The admission came as Japan welcomed U.S. help in stabilizing its overheated, radiation-leaking nuclear complex and raised the accident level for the crisis, putting it on a par with the 1979 Three Mile Island accident in Pennsylvania.

Nuclear experts have been saying for days that Japan was underplaying the severity of the problems at the Fukushima Dai-ichi power plant.

Still, Prime Minister Naoto Kan vowed that the disasters would not defeat his country.

“We will rebuild Japan from scratch,” he said in a nationally televised address, comparing the work with the country’s emergence as a global power from the wreckage of World War II.

“In our history, this small island nation has made miraculous economic growth thanks to the efforts of all Japanese citizens. That is how Japan was built,” he said.

Last week’s 9.0 quake and tsunami set off a cascade of problems by knocking out power to cooling systems at the nuclear plant on the northeast coast. Since then, four of Fukushima’s six reactor units have seen fires, explosions or partial meltdowns.

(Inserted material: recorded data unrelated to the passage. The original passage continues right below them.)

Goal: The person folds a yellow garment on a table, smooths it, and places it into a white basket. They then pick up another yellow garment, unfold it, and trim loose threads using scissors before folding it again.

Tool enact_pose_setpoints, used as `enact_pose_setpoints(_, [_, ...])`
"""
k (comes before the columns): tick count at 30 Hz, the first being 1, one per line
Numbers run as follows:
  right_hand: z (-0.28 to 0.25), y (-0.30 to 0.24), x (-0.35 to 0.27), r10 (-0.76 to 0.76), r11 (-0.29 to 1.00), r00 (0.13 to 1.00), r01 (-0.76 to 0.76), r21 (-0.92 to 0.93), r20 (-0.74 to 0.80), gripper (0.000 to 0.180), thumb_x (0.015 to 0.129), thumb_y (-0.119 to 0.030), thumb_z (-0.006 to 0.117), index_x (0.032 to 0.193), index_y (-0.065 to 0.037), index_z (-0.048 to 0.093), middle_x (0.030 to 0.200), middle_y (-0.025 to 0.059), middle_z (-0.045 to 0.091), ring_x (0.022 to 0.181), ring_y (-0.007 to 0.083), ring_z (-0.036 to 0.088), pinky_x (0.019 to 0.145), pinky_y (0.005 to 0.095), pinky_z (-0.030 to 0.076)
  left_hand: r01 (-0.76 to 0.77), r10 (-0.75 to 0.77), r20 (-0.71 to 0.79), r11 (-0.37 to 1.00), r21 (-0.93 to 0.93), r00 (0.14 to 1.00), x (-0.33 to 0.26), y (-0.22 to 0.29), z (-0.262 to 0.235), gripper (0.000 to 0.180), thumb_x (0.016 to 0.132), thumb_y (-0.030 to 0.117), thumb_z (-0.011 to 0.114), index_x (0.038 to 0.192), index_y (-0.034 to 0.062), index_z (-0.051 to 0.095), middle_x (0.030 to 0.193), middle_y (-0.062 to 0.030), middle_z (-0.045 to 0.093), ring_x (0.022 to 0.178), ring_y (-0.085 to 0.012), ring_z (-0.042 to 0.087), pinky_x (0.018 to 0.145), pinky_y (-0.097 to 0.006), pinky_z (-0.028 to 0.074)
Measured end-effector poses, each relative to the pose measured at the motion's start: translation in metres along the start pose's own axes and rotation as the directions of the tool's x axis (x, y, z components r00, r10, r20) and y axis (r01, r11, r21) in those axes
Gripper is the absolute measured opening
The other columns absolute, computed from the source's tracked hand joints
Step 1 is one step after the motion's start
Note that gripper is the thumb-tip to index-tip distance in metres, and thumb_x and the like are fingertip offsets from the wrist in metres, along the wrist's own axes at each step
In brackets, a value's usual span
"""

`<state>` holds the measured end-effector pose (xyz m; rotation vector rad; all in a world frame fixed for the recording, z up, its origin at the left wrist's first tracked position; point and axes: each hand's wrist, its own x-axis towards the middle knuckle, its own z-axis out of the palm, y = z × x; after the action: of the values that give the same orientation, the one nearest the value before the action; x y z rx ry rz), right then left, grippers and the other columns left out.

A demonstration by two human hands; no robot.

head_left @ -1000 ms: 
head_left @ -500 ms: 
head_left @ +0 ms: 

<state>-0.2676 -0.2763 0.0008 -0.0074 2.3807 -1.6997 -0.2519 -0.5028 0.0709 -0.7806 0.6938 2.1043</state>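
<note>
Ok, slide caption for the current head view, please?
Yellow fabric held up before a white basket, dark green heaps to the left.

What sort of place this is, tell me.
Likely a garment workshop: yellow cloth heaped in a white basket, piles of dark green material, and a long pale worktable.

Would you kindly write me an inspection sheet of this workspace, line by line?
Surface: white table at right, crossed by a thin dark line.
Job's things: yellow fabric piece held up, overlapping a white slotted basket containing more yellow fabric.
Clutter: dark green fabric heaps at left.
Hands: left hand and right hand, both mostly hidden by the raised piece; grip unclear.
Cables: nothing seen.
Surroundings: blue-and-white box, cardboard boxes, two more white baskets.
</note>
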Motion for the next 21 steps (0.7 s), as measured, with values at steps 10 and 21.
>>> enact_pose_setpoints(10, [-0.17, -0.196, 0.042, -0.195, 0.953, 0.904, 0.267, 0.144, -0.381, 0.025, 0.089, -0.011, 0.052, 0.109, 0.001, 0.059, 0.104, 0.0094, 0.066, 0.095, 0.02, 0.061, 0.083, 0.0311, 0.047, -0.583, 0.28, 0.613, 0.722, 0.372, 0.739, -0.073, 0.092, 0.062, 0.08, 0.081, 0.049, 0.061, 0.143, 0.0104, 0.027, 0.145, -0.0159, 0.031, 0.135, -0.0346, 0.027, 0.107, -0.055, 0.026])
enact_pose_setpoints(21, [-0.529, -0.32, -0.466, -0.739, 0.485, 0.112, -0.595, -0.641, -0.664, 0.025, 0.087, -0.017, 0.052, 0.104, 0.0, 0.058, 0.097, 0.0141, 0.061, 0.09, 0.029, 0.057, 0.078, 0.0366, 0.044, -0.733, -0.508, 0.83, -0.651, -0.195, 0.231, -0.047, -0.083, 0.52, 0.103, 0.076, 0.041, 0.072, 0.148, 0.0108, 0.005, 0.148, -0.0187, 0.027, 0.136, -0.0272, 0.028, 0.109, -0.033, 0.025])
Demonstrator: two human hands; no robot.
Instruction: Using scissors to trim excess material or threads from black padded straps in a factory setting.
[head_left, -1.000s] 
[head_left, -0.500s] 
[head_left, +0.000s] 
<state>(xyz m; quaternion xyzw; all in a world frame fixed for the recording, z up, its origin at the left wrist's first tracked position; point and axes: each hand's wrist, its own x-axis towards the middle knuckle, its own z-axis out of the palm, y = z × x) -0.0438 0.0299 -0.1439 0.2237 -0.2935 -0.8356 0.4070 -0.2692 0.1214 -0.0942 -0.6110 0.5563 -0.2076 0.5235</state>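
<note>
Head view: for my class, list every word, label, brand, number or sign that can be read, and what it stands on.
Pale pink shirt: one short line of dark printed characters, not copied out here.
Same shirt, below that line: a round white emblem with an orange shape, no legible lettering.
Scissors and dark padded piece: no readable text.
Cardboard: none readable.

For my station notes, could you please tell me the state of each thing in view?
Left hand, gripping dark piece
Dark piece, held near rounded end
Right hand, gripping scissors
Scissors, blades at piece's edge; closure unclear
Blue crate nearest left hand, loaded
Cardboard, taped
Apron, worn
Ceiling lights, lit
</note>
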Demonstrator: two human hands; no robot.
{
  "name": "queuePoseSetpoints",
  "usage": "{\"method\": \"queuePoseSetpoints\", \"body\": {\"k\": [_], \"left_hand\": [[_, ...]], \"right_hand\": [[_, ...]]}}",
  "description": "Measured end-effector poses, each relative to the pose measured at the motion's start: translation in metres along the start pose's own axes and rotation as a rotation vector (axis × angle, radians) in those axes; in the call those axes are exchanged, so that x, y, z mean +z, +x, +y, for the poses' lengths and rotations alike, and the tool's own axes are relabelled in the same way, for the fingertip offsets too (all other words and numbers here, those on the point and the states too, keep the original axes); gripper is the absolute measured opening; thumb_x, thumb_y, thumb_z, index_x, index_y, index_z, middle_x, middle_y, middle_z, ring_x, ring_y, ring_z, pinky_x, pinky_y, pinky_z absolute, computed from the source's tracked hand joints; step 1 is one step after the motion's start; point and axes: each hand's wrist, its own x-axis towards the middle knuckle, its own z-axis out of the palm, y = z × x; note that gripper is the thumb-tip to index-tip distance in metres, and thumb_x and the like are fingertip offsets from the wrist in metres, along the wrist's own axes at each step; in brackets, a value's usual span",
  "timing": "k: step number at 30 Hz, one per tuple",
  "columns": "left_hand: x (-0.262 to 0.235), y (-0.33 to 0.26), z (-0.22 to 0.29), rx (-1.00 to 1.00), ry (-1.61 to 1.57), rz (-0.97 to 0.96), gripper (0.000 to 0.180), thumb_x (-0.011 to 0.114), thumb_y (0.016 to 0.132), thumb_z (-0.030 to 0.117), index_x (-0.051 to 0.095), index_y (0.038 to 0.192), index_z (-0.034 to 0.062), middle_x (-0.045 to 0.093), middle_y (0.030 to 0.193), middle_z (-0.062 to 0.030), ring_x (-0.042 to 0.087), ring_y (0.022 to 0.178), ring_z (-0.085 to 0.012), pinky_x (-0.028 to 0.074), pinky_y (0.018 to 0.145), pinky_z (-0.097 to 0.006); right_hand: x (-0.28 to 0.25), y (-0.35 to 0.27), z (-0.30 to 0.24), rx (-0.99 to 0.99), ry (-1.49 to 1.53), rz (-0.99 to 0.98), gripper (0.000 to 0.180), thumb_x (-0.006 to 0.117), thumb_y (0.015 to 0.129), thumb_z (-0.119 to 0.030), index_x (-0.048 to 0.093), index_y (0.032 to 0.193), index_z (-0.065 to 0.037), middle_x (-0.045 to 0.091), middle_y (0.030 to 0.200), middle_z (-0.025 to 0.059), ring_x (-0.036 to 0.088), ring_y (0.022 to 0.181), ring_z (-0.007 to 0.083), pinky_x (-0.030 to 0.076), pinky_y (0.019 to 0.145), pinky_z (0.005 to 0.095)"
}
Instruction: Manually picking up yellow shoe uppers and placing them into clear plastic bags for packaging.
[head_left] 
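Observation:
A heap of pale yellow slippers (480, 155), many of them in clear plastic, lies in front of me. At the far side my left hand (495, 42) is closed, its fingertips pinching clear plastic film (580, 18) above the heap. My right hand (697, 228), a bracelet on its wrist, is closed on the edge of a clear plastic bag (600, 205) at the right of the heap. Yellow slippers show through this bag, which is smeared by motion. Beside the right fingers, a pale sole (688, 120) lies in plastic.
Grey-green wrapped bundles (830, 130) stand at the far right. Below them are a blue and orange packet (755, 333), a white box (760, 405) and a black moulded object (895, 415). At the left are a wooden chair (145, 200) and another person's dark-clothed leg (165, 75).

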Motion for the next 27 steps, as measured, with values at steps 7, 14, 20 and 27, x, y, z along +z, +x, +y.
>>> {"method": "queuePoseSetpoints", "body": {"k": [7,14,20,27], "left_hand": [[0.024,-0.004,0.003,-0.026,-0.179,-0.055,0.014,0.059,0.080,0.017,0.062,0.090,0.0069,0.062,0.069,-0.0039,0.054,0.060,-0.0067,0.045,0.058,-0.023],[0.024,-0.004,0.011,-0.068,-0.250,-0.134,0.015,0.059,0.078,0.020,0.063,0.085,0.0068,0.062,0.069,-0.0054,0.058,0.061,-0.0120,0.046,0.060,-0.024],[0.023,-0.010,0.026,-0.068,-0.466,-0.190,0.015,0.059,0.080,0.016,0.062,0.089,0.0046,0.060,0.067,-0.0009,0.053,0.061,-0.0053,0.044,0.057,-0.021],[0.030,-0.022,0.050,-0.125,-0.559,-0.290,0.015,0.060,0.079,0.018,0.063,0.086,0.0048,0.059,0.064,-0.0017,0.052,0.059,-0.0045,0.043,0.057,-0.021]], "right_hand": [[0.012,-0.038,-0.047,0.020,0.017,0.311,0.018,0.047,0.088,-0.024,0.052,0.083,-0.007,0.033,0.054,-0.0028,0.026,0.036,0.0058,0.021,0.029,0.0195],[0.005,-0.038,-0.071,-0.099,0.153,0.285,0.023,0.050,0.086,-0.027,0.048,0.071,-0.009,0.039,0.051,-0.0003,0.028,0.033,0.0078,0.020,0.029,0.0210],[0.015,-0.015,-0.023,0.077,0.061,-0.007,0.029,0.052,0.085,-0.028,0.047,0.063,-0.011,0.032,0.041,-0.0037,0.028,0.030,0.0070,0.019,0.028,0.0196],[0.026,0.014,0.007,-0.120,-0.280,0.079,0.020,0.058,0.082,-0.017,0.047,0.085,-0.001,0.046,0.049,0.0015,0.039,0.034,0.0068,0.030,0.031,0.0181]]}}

The unfolding disaster has left more than 6,900 dead _ exceeding the 1995 earthquake in Kobe, Japan, that killed more than 6,400. Most officials, however, put estimates of the dead from last week’s disasters at more than 10,000.

It also has led to power shortages, factory closures, hurt global manufacturing and triggered a plunge in Japanese stock prices.

Chief Cabinet Secretary Yukio Edano admitted that Japan was not prepared for what happened.

“The unprecedented scale of the earthquake and tsunami that struck Japan, frankly speaking, were among many things that happened that had not been anticipated under our disaster management contingency plans,” he said.

“In hindsight, we could have moved a little quicker in assessing the situation and coordinating all that information and provided it faster,” he said.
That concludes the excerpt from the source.